» WORK REQUEST: Please return all lines in the listing holding the word "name".

[[ INFORMATION PROVIDED, beginning ]]

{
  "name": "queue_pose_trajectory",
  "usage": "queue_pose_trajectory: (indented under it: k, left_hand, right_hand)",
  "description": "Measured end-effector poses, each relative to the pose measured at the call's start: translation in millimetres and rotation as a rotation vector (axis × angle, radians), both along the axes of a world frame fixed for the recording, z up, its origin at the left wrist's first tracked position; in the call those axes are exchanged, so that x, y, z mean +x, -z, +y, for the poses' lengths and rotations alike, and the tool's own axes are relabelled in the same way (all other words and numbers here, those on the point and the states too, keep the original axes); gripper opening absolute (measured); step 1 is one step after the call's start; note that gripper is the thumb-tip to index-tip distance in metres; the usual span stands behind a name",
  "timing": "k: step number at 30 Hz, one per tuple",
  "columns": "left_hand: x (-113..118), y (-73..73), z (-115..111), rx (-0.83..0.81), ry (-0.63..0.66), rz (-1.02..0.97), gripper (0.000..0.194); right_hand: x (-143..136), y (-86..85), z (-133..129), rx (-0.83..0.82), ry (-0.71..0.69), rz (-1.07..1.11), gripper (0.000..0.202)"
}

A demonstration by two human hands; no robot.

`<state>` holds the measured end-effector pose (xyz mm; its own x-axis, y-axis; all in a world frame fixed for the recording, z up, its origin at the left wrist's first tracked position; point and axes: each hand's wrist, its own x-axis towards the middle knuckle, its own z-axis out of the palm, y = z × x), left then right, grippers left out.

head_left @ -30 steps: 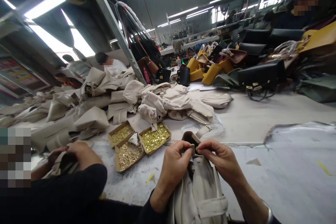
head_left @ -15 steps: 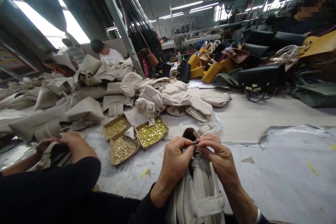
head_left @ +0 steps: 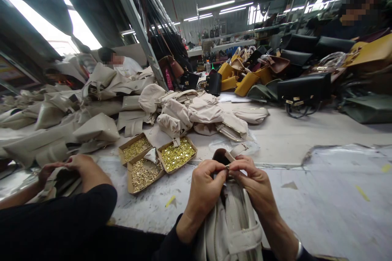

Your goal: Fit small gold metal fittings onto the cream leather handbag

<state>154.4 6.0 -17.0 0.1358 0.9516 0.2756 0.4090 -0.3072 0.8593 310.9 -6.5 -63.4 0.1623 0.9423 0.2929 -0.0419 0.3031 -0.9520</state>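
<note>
A cream handbag (head_left: 228, 220) with zippers and a wide strap loop stands at the table's near edge, below my hands. My left hand (head_left: 206, 189) pinches the bag's upper edge between thumb and forefinger. Right beside it, my right hand (head_left: 253, 183) pinches the same spot, fingertips meeting those of the left. Whatever small part lies between the fingertips is too hidden to make out. A brown-lined flap (head_left: 219, 155) and a light strap end (head_left: 239, 149) rise just behind the fingers.
Three cardboard trays of small gold metal pieces, one being a tray (head_left: 131, 175), sit left of my hands. Cream bags (head_left: 196, 110) are heaped behind. A co-worker's hands (head_left: 76, 165) handle another bag at the left. Yellow bags (head_left: 246, 83) and a black bag (head_left: 303, 89) lie at back right.
My hands stay pinched together at the bag's edge, with only a slight shift of the fingers. The camera view has moved a little. The co-worker's hands have shifted slightly.
</note>
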Motion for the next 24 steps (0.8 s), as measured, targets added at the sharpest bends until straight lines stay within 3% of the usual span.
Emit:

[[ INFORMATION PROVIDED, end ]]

» RESPONSE:
  "name": "queue_pose_trajectory",
  "description": "Measured end-effector poses, each relative to the pose measured at the call's start: translation in millimetres and rotation as a rotation vector (axis × angle, radians), both along the axes of a world frame fixed for the recording, z up, its origin at the left wrist's first tracked position; in the call those axes are exchanged, so that x, y, z mean +x, -z, +y, for the poses' lengths and rotations alike, and the tool's own axes are relabelled in the same way (all other words and numbers here, those on the point and the states too, keep the original axes); gripper opening absolute (measured); step 1 is one step after the call's start; note that gripper is the thumb-tip to index-tip distance in metres; the usual span stands behind a name",

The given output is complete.